Была такая песня, которую я пел ей, песня больших ожиданий.
«Близко пришествие Ральфа, — пел я, — в свет облаченный Ральф шагает через луны и горы, фонтаны и автостоянки, шагает к атласной тебе. Близко пришествие Ральфа, на нем многоцветный костюм изо всех главных кредитных карточек, он шагает на встречу с тобой, дабы увенчать твои туманные мечты взрывом крови и почвы, в конце механической эры. Близится Ральф, ему предшествуют скороходы с копьями числом пятьдесят и танцовщицы с корзинками, числом пятьдесят, устилающие путь его листиками шпината. Ральф безупречен, — пел я, — но он также полон любопытных, трагичных изъянов, и он может, все так же шагая, перепить скороходов, числом пятьдесят, так что все они рухнут под стол, и он может, все так же шагая, совокупиться с танцовщицами, числом пятьдесят, даже носки его гладко наглажены, такой аккуратный он, Ральф, но он же самый барахтается в той же грязи, что и все мы, и он продает эту грязь по высоким ценам для особых промышленных нужд, и он шагает, шагает, шагает к твоему жадно ждущему сердцу. Не все придут от него в восторг, некоторые люди ужасно переборчивы… Ральф приближается, — пел я ей, — он шагает через пестрые равнины и бешеные реки, и он изменит жизнь твою к лучшему, возможно, ты потеряешь сознание от восторга, лишь только тебя он коснется своей настойчивой, нервной, немыслимо нежной рукой, хотя я знаю, и знаю отлично, что некоторые люди не выносят процветания. Близится Ральф, я слышу стук его копыт по тугому барабану истории, он шагает, как шагал всю свою жизнь, к тебе, к тебе, к тебе».

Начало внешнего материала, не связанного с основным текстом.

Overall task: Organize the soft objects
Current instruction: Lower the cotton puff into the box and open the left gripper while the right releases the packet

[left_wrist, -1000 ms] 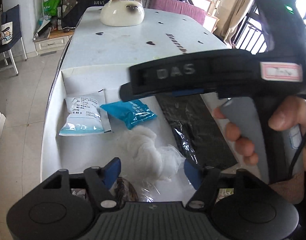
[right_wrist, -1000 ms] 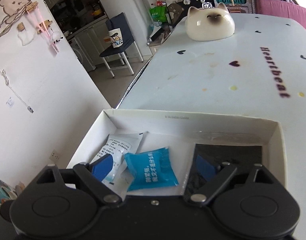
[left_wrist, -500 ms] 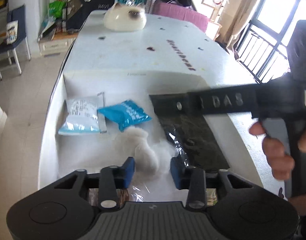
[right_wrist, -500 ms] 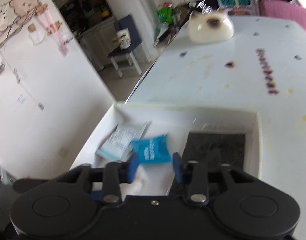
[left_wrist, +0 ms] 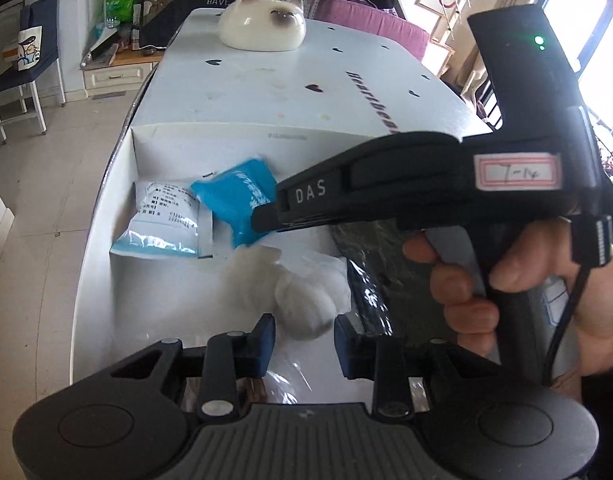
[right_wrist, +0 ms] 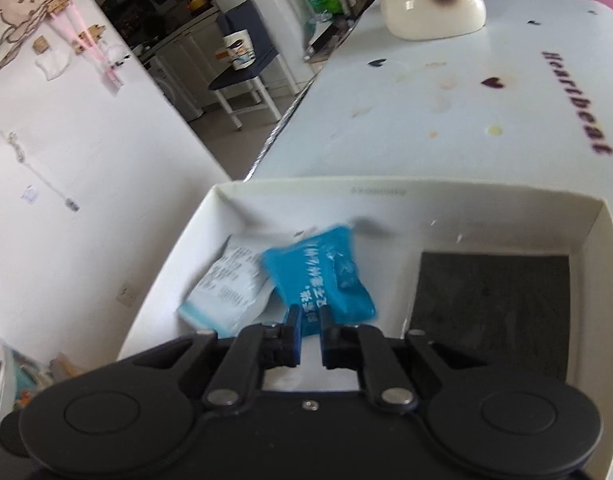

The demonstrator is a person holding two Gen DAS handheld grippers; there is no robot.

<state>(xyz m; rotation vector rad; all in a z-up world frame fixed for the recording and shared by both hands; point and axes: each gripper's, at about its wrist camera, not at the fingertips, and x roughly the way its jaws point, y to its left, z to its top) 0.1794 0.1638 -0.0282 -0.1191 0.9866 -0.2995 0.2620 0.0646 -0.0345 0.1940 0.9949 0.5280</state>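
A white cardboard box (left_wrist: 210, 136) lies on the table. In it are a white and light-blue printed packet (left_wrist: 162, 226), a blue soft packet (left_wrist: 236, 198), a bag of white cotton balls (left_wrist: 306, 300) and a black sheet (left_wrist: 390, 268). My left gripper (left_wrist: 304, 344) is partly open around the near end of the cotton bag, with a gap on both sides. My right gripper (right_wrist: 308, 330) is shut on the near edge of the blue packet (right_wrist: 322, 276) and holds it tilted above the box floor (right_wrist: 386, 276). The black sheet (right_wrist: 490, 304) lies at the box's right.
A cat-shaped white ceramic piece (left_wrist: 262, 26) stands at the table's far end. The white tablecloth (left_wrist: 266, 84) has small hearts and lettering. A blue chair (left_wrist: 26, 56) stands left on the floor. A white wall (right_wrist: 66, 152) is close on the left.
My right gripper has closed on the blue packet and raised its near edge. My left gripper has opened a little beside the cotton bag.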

— Да, — сказала миссис Дэвис, когда я кончил песню и смолк, — это то, что я заслужила, уж это-то точно. Хотя, возможно, мне этого и не достанется А пока что есть ты.
Затем Бог изливал на землю дожль сорок дней и сорок ночей; когда вода снесла фасад дома, мы перебрались в лодку. Миссис Дэвис понравилось, как я снял лодку с трейлера и выплыл из гаража, моя ловкость спровоцировала ее на воспоминания о Джейке.
— Джейк был человеком прямолинейного склада, — сказала она. — Он был бесхитростен, что помогало ему быть человеком того склада, какого склада он был.
Она довольно хмуро, как мне показалось, созерцала стакан скотча с потопной водой, вокруг на волнах плясали мусор и обломки, но она их словно не видела.
— Я люблю людей такого склада, — сказала она. — Людей сильных и бесхитростных. Кабинетное изучение проблемы, это было не для Джейка, он очертя голову бросался напролом и всегда на этом выигрывал, в какую бы игру не играли. Он страстно любил жизнь, а жизнь любила его. Когда Джейк скончался, я была безутешна.